Re: [coreboot] fam10/h8dmr: extreme slowness in CBFS memset / memcpy

2009-07-21 Thread Myles Watson
 Following up on this - Patrick helped in IRC this evening, and we came to
 the
 conclusion that it's probably *not* an MTRR issue, since we figured out
 the
 code seems to set MTRRs properly.
I wonder what else could cause it to be so slow?  It's especially surprising
for the memset, which is pretty simple.  Does it use movnti for that?

 
 We found out after adding an extra MTRR over the flash chip, which did not
 change anything.

Did you disable and re-enable the cache so that the settings take effect?

I guess I would:
1. Add some little benchmark loops reading/writing different areas
a. read ROM  time it
b. read from RAM (cached area) and time it
c. read from RAM (non-cached area)
d. write to RAM (cached area)
...
2. disable MTRRs to see if it would go even slower.
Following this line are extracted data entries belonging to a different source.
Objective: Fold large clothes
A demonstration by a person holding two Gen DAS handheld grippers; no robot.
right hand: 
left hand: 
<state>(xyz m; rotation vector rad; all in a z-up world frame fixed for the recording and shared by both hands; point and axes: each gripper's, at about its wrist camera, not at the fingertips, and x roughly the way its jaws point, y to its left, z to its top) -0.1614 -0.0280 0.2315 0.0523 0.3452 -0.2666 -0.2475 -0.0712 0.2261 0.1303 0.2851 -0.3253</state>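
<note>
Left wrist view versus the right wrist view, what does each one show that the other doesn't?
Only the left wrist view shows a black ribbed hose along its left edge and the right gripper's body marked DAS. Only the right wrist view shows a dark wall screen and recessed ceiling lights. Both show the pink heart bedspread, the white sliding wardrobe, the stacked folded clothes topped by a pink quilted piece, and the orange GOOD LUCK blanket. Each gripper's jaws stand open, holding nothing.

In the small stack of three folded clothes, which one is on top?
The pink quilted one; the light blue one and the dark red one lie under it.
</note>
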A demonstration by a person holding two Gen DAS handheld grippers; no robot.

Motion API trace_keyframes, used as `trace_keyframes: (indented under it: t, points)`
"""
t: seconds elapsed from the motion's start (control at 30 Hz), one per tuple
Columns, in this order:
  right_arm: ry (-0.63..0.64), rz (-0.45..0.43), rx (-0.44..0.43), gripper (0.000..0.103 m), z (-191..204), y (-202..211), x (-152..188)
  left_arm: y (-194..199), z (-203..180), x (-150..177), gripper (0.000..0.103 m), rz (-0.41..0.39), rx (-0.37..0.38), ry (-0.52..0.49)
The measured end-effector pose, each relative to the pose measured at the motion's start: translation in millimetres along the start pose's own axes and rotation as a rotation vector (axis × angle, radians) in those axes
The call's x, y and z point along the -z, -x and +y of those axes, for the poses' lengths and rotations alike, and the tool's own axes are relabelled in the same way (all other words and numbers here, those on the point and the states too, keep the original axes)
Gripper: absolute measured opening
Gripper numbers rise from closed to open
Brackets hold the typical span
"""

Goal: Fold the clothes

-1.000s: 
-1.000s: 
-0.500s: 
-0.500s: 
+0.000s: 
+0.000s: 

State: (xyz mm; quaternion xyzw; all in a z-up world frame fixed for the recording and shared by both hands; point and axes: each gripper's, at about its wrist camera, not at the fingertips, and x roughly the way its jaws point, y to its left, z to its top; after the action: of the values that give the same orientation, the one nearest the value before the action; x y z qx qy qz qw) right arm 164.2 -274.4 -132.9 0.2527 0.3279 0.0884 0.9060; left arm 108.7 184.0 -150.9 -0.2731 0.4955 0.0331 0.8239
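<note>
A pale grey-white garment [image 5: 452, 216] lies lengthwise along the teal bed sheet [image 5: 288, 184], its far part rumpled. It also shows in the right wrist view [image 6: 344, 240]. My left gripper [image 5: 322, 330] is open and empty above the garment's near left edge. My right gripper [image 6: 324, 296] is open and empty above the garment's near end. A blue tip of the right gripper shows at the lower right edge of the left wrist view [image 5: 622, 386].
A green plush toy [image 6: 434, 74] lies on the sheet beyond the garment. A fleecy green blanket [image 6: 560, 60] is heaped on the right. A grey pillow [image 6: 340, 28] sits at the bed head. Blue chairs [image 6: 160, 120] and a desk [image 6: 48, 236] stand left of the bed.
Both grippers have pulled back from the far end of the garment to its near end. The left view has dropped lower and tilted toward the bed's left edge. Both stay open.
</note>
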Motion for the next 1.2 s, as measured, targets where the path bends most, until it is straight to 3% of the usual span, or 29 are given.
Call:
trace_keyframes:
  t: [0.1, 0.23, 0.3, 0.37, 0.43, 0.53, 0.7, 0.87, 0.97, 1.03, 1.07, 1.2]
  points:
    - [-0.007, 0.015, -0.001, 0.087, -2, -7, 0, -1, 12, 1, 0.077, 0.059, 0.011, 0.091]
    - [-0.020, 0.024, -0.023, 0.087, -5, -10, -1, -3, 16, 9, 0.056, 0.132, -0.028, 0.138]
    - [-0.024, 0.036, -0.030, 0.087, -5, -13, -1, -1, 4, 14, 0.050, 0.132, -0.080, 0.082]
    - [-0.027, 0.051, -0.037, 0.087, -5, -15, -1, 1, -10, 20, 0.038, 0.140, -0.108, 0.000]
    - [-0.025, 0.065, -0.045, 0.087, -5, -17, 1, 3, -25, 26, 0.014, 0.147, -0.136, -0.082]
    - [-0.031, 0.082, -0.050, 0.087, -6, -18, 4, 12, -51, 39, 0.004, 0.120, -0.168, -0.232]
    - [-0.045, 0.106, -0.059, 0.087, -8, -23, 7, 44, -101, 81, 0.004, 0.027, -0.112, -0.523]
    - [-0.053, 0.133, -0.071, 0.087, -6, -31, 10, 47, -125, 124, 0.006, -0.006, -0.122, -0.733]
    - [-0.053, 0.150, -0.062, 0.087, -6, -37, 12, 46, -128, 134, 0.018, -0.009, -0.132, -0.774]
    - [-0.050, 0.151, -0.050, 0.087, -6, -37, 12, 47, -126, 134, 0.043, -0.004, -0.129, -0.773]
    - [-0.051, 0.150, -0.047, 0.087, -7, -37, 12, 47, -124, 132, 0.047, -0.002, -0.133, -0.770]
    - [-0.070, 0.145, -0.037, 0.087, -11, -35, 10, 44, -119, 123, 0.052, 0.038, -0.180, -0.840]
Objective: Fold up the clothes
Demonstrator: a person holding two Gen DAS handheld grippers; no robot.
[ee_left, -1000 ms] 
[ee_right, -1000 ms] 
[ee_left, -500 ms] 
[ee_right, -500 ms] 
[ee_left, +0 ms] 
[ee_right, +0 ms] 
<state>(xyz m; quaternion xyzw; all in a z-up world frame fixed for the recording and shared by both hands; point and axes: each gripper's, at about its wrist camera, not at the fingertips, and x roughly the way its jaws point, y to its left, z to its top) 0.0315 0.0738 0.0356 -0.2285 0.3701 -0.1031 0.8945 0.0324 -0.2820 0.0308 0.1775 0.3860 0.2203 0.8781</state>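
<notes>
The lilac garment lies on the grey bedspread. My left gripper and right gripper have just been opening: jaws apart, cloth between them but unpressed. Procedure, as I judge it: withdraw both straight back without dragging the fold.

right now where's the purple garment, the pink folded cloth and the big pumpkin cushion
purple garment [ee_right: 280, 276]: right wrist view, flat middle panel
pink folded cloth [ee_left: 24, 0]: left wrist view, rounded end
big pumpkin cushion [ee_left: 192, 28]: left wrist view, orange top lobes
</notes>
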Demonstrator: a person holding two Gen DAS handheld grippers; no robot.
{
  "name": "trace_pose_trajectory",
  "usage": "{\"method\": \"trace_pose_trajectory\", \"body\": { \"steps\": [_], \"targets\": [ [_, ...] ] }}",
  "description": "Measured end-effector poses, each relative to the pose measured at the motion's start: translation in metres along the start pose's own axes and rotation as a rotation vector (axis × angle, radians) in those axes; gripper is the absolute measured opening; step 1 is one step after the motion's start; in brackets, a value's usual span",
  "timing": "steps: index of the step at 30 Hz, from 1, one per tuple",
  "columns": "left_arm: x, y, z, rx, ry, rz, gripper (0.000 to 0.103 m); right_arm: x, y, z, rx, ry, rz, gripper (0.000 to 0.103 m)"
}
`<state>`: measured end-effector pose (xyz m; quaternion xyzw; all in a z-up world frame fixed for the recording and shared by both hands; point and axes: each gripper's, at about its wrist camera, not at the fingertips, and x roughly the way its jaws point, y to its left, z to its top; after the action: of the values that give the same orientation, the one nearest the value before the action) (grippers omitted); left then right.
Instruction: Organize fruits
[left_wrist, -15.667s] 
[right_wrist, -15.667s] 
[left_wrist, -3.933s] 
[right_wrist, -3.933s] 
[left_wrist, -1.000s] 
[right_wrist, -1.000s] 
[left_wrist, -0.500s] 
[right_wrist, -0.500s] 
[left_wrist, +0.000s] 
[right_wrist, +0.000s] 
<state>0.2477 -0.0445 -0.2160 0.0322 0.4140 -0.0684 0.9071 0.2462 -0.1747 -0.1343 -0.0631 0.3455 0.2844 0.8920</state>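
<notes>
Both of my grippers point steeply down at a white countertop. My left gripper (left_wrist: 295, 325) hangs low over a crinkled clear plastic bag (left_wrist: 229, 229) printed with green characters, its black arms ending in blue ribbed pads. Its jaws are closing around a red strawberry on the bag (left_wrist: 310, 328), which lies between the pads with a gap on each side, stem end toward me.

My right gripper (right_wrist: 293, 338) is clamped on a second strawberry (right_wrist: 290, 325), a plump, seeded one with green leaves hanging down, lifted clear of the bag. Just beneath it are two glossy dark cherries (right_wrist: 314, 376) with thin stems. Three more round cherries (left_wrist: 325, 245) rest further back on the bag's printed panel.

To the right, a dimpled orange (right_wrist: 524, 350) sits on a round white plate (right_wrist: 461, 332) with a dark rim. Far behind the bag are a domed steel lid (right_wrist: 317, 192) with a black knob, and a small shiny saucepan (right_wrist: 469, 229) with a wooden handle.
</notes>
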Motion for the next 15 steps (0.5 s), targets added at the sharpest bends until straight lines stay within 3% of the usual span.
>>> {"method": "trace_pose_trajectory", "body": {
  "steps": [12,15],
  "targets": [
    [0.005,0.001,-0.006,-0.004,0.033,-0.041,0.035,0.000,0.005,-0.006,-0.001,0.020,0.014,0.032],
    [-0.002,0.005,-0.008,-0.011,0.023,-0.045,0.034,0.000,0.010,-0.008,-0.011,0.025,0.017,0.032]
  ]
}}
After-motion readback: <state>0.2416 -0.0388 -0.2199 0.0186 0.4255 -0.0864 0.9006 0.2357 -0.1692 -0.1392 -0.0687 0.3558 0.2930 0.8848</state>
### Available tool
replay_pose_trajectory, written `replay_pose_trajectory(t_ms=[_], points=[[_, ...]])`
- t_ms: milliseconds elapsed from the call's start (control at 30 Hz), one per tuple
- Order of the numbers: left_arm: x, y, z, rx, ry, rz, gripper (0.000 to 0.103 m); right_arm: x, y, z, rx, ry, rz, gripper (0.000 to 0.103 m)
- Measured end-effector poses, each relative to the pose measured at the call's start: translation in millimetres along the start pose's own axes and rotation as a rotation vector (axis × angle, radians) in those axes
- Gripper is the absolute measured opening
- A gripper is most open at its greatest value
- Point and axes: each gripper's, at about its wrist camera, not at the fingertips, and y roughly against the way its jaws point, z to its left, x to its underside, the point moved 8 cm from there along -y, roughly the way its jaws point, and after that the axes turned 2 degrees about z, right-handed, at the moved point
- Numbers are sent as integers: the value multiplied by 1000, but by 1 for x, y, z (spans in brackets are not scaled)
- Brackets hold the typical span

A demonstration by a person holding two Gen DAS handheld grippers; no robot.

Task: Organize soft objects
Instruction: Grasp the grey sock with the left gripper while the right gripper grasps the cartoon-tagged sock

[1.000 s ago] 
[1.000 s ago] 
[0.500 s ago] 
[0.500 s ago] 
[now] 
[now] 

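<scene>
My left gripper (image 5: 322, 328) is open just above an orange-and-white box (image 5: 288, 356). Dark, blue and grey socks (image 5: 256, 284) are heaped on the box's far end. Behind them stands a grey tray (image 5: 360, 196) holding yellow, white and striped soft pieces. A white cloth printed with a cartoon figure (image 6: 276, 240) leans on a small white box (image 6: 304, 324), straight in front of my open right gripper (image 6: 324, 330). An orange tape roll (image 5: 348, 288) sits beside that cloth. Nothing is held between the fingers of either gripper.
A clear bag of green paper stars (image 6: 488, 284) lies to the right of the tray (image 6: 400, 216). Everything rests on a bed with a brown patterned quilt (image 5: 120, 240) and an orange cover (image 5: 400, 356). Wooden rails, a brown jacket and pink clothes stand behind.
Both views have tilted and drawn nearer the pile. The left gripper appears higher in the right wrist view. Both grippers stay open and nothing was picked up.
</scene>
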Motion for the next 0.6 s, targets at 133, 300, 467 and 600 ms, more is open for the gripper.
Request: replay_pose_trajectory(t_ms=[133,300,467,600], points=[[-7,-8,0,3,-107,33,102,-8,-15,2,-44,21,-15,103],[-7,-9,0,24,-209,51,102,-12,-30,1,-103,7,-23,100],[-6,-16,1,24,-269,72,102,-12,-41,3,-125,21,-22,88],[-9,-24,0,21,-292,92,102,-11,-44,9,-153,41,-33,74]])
Sorry that's not much help, but I don't have a fam10 box to try things on.

Thanks,
Myles




-- 
coreboot mailing list: coreboot@coreboot.org
http://www.coreboot.org/mailman/listinfo/coreboot


Re: [coreboot] fam10/h8dmr: extreme slowness in CBFS memset / memcpy

2009-07-21 Thread Ward Vandewege
On Tue, Jul 21, 2009 at 06:25:38AM -0600, Myles Watson wrote:
  Following up on this - Patrick helped in IRC this evening, and we came to
  the
  conclusion that it's probably *not* an MTRR issue, since we figured out
  the
  code seems to set MTRRs properly.
 I wonder what else could cause it to be so slow?  It's especially surprising
 for the memset, which is pretty simple.  Does it use movnti for that?

It's actually just a plain byte-by-byte assignment in c, see
src/lib/memset.c.

  We found out after adding an extra MTRR over the flash chip, which did not
  change anything.
 
 Did you disable and re-enable the cache so that the settings take effect?

Hmm, we tried adding it here

  src/cpu/amd/car/clear_init_ram.c

in function set_init_ram_access, which already sets an mtrr.

This gets called just before CAR is disabled I think.

And then we found the mtrr set in 

  src/cpu/amd/car/cache_as_ram.inc

which looks like it *should* do the right thing. But that's assembler of
course. I don't suppose there's a way to print debug info from right there?

 I guess I would:
 1. Add some little benchmark loops reading/writing different areas
   a. read ROM  time it
   b. read from RAM (cached area) and time it
   c. read from RAM (non-cached area)
   d. write to RAM (cached area)
   ...
 2. disable MTRRs to see if it would go even slower.
 
 Sorry that's not much help, but I don't have a fam10 box to try things on.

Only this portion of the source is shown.